EDIT : prompted by Will Sawin's comment, the argument now works for every $n \geq 3$. Thanks !

The polynomial $h_a(x_1,\ldots,x_n)$ is irreducible for every $a \geq 1$ and $n \geq 3$.

Recall that if $h_a = FG$ with $F$ and $G$ non constant then $F$ and $G$ have to be homogenous. By Bézout's theorem, the hypersurfaces $F=0$ and $G=0$ intersect in the projective space $\mathbf{P}^{n-1}(\mathbf{C})$ since $n \geq 3$. This gives a singular point on the hypersurface $h_a=0$. So it suffices to prove that $h_a,\frac{\partial h_a}{\partial x_1},\ldots,\frac{\partial h_a}{\partial x_n}$ have no common zero in $\mathbf{C}^n \backslash \{0\}$. This fact is true for every $a \geq 1$ and $n \geq 2$, and we prove this by induction.

For $a=1$ it is easy. For $n=2$ it amounts to the fact that the polynomial $T^a+\cdots+T+1 = (T^{a+1}-1)/(T-1)$ has distinct roots.

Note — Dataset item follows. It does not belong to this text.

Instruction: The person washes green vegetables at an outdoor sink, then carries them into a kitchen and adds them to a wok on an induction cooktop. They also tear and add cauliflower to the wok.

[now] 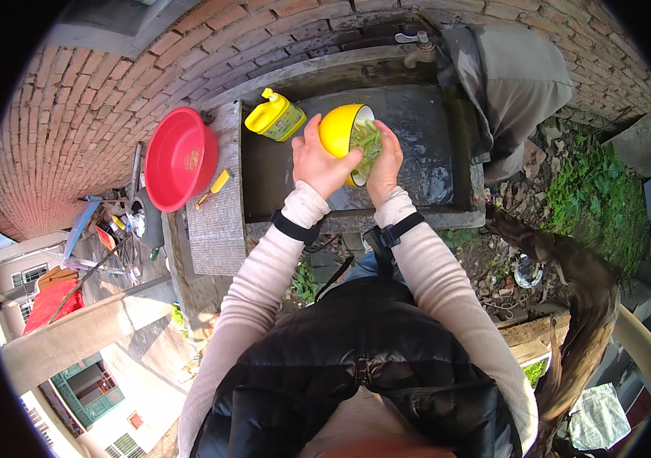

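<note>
Both hands grip one yellow bowl (338, 130) over the wet stone sink (417, 137): the left hand (318, 162) wraps its outer wall, while the right hand (384, 162) presses flat across its mouth, fingers spread over the contents. The bowl is tipped on its side, bright yellow outside and pale inside, holding cut green vegetables (366, 142) (the kind cannot be told). Just left of it, on the sink's rim, lies a yellow squeeze bottle (274, 117) with a green label. Further left, a red basin (180, 158) leans against the brick wall (81, 99), a small yellow-handled tool (215, 187) lying beside it on the worktop (215, 229). A tap (419, 47) juts above the sink.
</note>
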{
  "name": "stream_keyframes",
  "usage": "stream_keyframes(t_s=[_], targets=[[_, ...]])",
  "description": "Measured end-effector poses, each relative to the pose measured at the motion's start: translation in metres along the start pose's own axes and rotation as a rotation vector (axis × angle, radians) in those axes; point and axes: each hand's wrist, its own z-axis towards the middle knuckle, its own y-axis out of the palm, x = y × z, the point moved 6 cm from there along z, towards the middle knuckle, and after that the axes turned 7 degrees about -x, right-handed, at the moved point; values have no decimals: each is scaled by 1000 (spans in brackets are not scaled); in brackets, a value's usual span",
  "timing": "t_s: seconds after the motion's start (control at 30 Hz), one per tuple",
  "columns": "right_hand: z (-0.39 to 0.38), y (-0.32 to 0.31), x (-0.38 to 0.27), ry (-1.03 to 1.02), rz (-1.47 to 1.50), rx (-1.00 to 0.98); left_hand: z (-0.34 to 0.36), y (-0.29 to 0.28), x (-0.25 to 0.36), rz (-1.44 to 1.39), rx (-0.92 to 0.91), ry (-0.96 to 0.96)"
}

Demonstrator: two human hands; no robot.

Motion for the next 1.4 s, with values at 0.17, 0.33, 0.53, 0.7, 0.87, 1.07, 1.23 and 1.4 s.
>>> stream_keyframes(t_s=[0.17, 0.33, 0.53, 0.7, 0.87, 1.07, 1.23, 1.4], targets=[[4, 4, -3, -63, 81, 5, -6, -2, 38, 135, 64, 157], [16, 5, 7, -60, 250, -21, -9, -3, 66, 185, 107, 257], [26, 10, 24, 120, 550, -121, -12, -3, 85, 239, 160, 379], [29, 14, 22, 77, 537, -163, -11, -7, 90, 206, 169, 394], [30, 19, 23, 83, 526, -168, -13, -13, 94, 260, 192, 426], [24, 23, 26, 95, 479, -173, -16, -26, 87, 197, 232, 442], [14, 30, 25, 70, 360, -176, -22, -33, 69, 163, 231, 445], [0, 48, -1, -110, -92, -155, -9, -40, 8, -206, 235, 324]])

In general, we have $$h_a = \sum_{a_1+\cdots+a_n=a} x_1^{a_1} \cdots x_n^{a_n}$$ so that $$\frac{\partial h_a}{\partial x_i} = \sum_{a_1+\cdots+a_n=a-1} (a_i+1) x_1^{a_1} \cdots x_n^{a_n}.$$ Note that $\sum_{i=1}^n \frac{\partial h_a}{\partial x_i} = (a+n-1) h_{a-1}$. Moreover $h_a=x_i h_{a-1}+R$ for some polynomial $R$ not depending on $x_i$, so that $$\frac{\partial h_a}{\partial x_i}=h_{a-1}+x_i \frac{\partial h_{a-1}}{\partial x_i}.$$ If $x=(x_1,\ldots,x_n)$ is a common zero of $h_a$ and all its partial derivatives then $h_{a-1}(x)=0$ and $x_i \frac{\partial h_{a-1}}{\partial x_i}(x)=0$ for all $i$. By induction, we must have $x_i=0$ for some $i$. Assume for example $x_n=0$. Then $(x_1,\ldots,x_{n-1}) \in \mathbf{C}^{n-1}$ provides in fact a common zero of $h_a(x_1,\ldots,x_{n-1})$ and all its partial derivatives, so applying the induction hypothesis for $n-1$ we get $x=0$.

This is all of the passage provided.